### PROBLEM REQUIREMENTS
The material below holds the lines to copy: from the one with "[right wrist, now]" up to and including the one with "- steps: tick". Copy them exactly and skip the pictures.

### THE INPUT
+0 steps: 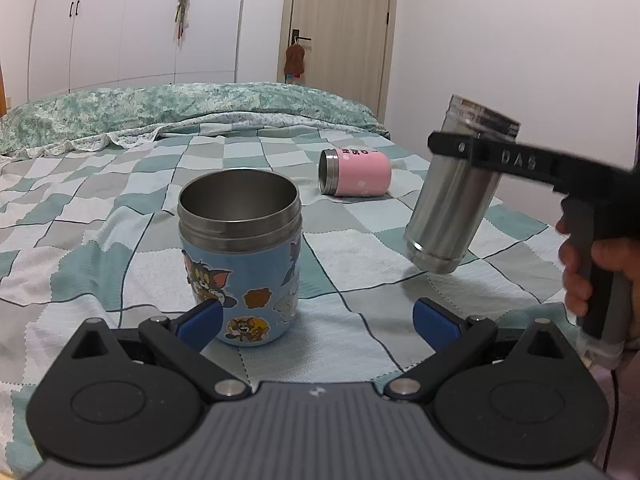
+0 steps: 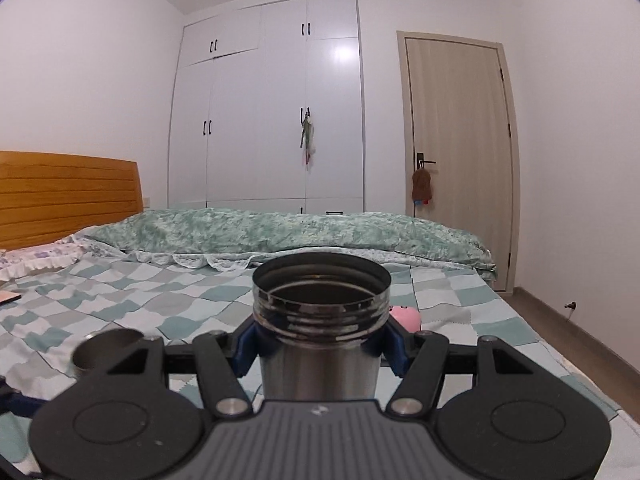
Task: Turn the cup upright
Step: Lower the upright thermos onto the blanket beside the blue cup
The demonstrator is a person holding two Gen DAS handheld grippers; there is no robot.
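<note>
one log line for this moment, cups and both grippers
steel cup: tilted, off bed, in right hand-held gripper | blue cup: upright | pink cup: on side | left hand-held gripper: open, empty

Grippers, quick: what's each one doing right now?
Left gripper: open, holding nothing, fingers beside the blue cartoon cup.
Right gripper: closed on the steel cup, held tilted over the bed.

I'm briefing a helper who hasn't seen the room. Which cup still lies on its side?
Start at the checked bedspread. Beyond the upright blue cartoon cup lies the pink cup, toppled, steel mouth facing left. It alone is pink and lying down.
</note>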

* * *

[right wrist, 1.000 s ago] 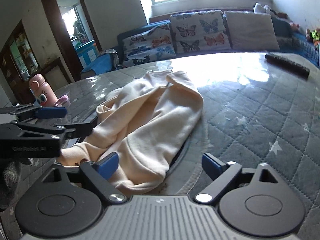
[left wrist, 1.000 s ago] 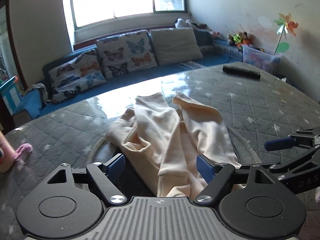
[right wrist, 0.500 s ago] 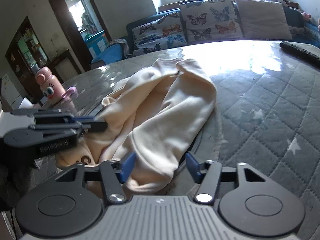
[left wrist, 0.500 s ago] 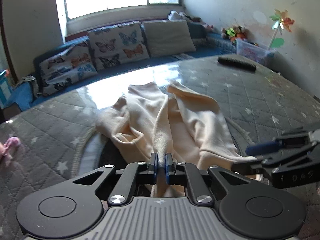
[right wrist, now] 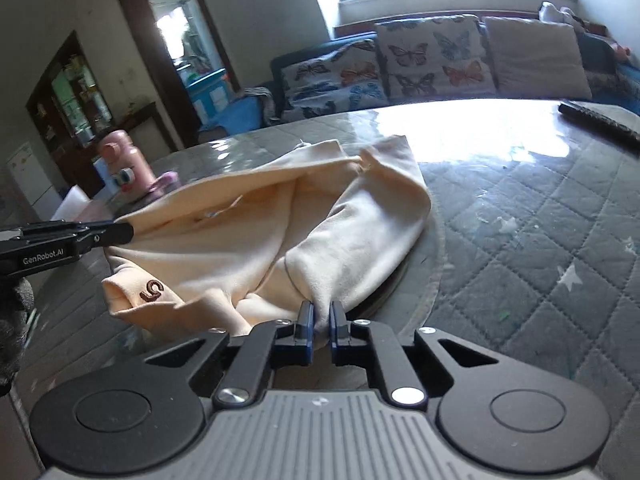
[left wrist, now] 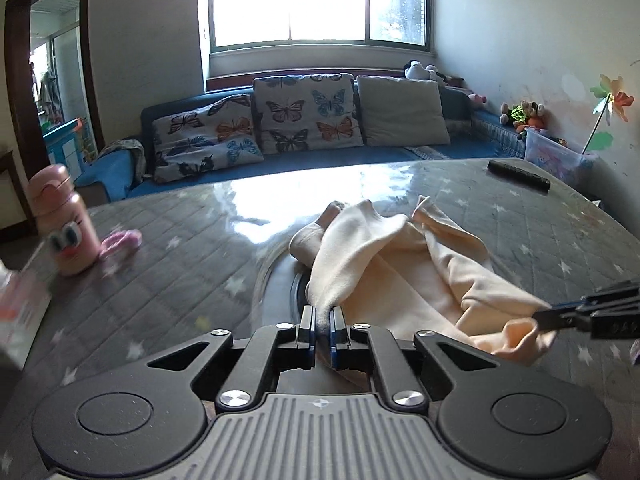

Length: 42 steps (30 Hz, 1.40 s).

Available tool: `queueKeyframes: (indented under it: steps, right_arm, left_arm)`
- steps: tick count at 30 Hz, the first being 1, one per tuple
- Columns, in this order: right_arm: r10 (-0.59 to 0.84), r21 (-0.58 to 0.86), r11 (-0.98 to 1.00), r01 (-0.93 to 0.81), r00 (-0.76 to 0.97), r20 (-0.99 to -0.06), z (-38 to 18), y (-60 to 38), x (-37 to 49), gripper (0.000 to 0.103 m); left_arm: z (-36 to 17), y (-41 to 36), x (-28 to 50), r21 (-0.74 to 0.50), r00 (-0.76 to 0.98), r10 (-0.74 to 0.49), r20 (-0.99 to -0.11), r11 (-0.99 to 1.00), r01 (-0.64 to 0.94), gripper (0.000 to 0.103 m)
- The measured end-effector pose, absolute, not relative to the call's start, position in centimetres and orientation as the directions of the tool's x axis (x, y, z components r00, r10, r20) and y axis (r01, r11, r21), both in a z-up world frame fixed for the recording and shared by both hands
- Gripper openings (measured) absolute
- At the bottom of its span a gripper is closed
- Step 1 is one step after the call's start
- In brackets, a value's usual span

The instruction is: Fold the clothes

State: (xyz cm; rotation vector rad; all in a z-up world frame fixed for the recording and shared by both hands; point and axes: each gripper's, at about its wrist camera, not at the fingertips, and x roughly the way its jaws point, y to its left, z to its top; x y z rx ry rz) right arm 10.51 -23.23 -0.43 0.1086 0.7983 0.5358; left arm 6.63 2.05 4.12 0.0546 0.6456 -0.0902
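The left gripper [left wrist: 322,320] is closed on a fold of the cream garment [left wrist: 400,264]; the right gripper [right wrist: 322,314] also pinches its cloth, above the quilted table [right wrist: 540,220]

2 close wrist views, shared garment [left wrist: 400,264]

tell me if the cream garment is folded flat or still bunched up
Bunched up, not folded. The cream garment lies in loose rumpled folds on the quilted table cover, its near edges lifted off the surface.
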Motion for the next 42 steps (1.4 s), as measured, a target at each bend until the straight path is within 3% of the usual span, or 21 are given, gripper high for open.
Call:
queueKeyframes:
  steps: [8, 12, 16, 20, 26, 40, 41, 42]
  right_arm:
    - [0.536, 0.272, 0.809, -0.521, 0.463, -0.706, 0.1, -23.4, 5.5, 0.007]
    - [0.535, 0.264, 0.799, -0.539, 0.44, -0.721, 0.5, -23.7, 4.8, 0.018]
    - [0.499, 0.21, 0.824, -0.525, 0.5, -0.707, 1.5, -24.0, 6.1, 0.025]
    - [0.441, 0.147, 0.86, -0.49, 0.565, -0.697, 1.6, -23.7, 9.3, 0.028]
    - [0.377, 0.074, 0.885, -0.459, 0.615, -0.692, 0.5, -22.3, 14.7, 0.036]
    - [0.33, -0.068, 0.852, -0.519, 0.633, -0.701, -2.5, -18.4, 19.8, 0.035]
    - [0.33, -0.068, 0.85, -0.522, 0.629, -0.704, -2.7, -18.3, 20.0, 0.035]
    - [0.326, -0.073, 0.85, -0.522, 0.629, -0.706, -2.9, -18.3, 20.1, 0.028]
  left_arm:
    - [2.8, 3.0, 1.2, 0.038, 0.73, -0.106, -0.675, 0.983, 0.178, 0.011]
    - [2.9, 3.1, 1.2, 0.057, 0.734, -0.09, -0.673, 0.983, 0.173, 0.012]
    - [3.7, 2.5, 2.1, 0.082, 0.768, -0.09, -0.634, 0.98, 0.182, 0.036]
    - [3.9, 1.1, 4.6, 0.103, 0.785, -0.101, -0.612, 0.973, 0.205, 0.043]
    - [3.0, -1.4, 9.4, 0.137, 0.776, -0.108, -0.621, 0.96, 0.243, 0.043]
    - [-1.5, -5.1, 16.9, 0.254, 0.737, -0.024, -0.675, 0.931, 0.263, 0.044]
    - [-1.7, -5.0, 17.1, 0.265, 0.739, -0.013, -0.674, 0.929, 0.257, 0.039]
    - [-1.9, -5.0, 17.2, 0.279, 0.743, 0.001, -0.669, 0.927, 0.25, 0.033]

### SOLUTION FOR THIS PROBLEM
[right wrist, now] 
[left wrist, now] 

Length: 42 steps (30 Hz, 1.40 s).

Available tool: `queueKeyframes: (indented under it: steps, right_arm, left_arm)`
- steps: tick count at 30 Hz, the first being 1, one per tuple

The response to the exercise is now finished.